Lifting SIEM to Cloud without breaking the bank

Many organizations are thinking of migrating their on-premises SIEM to cloud, usually to Microsoft Sentinel, Google Chronicle or other solutions considered ‘cloud native’. In this article we’ll focus on Sentinel. Microsoft has created the Azure pricing calculator, which lets customers calculate the costs of their services with great convenience. However, customers approaching this transition with a lift-and-shift mindset, estimating the cost of Sentinel based on their current data volumes and usage, are likely displeased by the results. In this article, we’ll discuss some measures that can be made to make Sentinel go from a distant vision to a sensible and realistic option.

When migrating to a cloud-based SIEM it is likely that the cost of ingestion and storage will significantly increase which makes architecture, design and careful consideration of each log source even more important than earlier. We will propose multiple architectural alternatives for reduced cost, and provide a list of questions you may use as guidance whenever you plan on onboarding new log sources.

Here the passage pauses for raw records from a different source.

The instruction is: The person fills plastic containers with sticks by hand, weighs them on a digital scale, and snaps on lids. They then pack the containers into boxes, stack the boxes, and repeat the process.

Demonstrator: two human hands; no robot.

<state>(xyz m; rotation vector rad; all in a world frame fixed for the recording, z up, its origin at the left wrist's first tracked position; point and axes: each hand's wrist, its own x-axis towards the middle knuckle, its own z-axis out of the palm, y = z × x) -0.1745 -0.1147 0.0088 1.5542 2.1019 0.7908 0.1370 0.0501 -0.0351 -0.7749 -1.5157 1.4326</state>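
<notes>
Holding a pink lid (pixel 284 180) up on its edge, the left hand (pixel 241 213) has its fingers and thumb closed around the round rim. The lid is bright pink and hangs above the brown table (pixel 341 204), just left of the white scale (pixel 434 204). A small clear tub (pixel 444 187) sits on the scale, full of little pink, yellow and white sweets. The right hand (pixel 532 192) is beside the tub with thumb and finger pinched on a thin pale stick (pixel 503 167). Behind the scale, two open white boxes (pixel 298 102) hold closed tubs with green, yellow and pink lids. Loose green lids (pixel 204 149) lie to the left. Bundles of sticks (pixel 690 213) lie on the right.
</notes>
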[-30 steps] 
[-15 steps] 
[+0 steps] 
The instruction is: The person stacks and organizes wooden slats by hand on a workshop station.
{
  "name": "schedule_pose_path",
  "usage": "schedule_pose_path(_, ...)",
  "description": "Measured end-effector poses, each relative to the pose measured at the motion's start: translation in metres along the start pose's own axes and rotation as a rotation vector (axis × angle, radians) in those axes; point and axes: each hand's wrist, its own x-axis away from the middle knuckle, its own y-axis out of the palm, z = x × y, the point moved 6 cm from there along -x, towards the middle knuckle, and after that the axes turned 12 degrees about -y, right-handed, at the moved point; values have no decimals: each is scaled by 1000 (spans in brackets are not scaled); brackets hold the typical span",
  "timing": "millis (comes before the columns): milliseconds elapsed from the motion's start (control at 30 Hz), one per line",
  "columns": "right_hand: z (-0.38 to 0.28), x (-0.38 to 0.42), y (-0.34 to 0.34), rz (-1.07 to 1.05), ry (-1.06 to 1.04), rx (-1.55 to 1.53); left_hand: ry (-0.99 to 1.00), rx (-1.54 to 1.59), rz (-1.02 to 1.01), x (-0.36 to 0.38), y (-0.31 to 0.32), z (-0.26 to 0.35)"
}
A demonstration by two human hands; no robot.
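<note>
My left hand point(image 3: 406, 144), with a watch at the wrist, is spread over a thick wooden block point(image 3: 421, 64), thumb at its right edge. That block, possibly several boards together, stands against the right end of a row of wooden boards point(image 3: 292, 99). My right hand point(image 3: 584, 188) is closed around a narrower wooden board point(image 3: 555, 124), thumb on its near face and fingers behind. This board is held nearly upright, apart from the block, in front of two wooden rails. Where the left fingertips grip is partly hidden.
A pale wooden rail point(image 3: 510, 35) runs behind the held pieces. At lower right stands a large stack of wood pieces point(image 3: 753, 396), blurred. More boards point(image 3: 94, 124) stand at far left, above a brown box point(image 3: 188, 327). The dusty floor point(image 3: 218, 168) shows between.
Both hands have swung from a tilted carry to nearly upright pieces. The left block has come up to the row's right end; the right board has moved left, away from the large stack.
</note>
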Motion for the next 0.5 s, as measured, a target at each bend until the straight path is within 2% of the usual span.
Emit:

Minimize cost without sacrificing ability

What kind of strategy you pick when you are planning your SIEM will depend on different factors such as team size and skillset, risk appetite, budget and more. For most organizations the goal should be to minimize cost without sacrificing ability to detect and respond to security threats. Again, your capabilities should align with your risk appetite. Before we dive deeper into how we achieve our goal, let's establish a common understanding of log types.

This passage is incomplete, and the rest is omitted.